I was driving the big Victorian house which sits on the corner of the street of Sean's daycare when my cell phone rang. I checked the caller ID. It was my husband's cell phone.
"Alan Fangor fanclub," I answered the phone.
I could actually feel him roll his eyes through the phone. I say the same thing every time. "Listen, Tobias is at Jake's house. I was going to pick him up but the traffic is horrendous. Would you please get him?"
I gasped in horror. "And delay the mind-numbingly boring busy work for twenty more minutes?"
"Thank you, Loren." He hung up.
I pulled into Sean's daycare center and was greeted by a very hyperactive group of two to five year olds.
"MOMMY!" he screamed, nearly knocking me over as he threw his little arms around my legs.

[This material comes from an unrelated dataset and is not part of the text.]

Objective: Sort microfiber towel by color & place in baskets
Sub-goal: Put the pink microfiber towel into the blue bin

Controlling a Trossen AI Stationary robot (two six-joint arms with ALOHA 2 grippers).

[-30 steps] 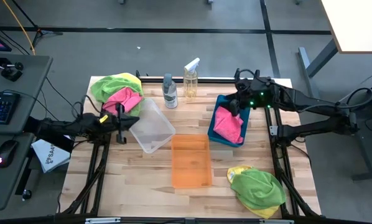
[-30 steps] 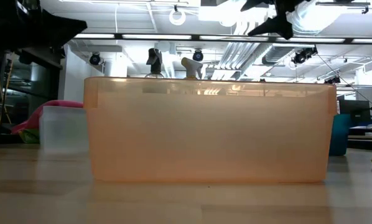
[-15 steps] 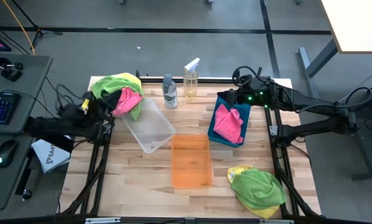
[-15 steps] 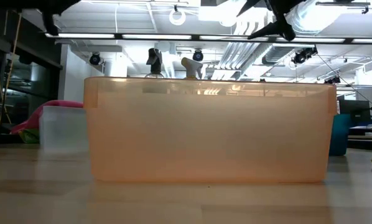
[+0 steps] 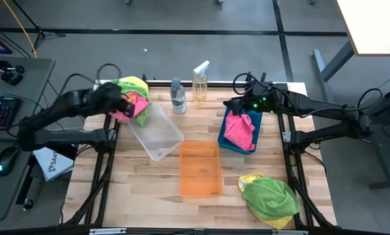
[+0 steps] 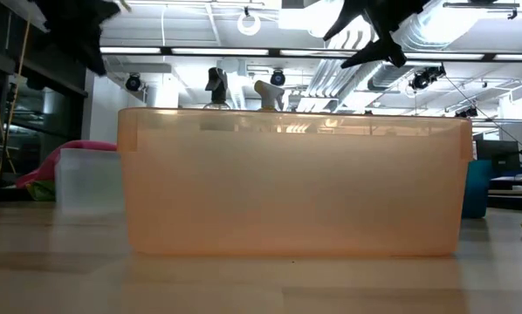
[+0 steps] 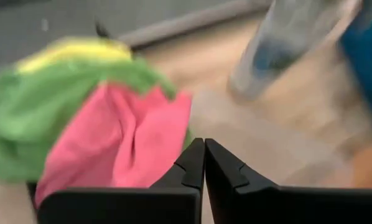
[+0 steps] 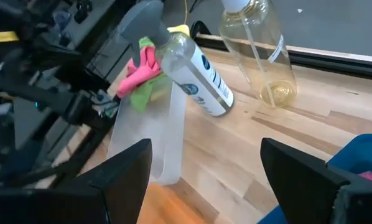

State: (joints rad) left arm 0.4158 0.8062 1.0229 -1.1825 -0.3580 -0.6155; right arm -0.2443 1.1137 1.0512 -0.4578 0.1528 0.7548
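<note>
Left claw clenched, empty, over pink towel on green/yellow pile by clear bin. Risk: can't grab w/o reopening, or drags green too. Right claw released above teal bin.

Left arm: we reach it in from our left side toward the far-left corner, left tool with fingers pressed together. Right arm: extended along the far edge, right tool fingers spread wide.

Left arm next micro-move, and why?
Probably open the jaws and lower onto the pink towel. The left gripper hangs shut, empty, beside the towel pile, and one pink towel already lies in the teal basket.
</note>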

I knelt down and picked him up, kissed his face and stuck him on my hip. I signed him out and than we headed for Jake's house. Jake is this really nice kid who lives across town from us. He's come over to our house a couple of times, and it's funny, because he and Alan just clicked. They just sat there and yapped about everything and nothing for hours and hours.
When we got to his house, I saw a lot of parked cars. Also a lot of little old ladies. By the looks of it, they were hosting some sort of family reunion. Poor Jake. I stuck Sean back on my hip and headed inside. Some distant relative of Jake's greeted me at the door. Inside, I saw a lot of people basically looking miserable to be there but trying valiantly to appear convivial. In the corner I saw Tobias sitting and talking to Jake and Jake's cousin, a very pretty girl. Rachel. She had an attitude. I liked her.
"Hey," I said as I approached them.
"Hi Loren," Rachel said.
"Hi Loren."
"Hey, mom."
Suddenly Rachel and Jake exchanged looks as if they had just thought of something. Their faces cracked into identical scheming grins.
Rachel said, "Loren, could you be a really awesome person and do us a favor? It's a living hell here, claustrophobia is taking its toll on my health, and they're going to make us sleep in sleeping bags in the bathroom. Could you, like, adopt us for the weekend?"
"We'll do all your chores," Jake added. "And run all your errands and basically be your personal slaves, but, please, I cannot take one more old lady who I've never seen before squeezing my cheek and telling me how grown up I look."
Rachel nodded vigorously in agreement and they both looked at me pleadingly.
Ah, family. Nothing quite like it.
"Believe me, I sympathize," I said. "Sure."
"Thank you so much!"
All three of them charged (in the most discrete manner possible) to my car, desperate to get away from that place. We drove home.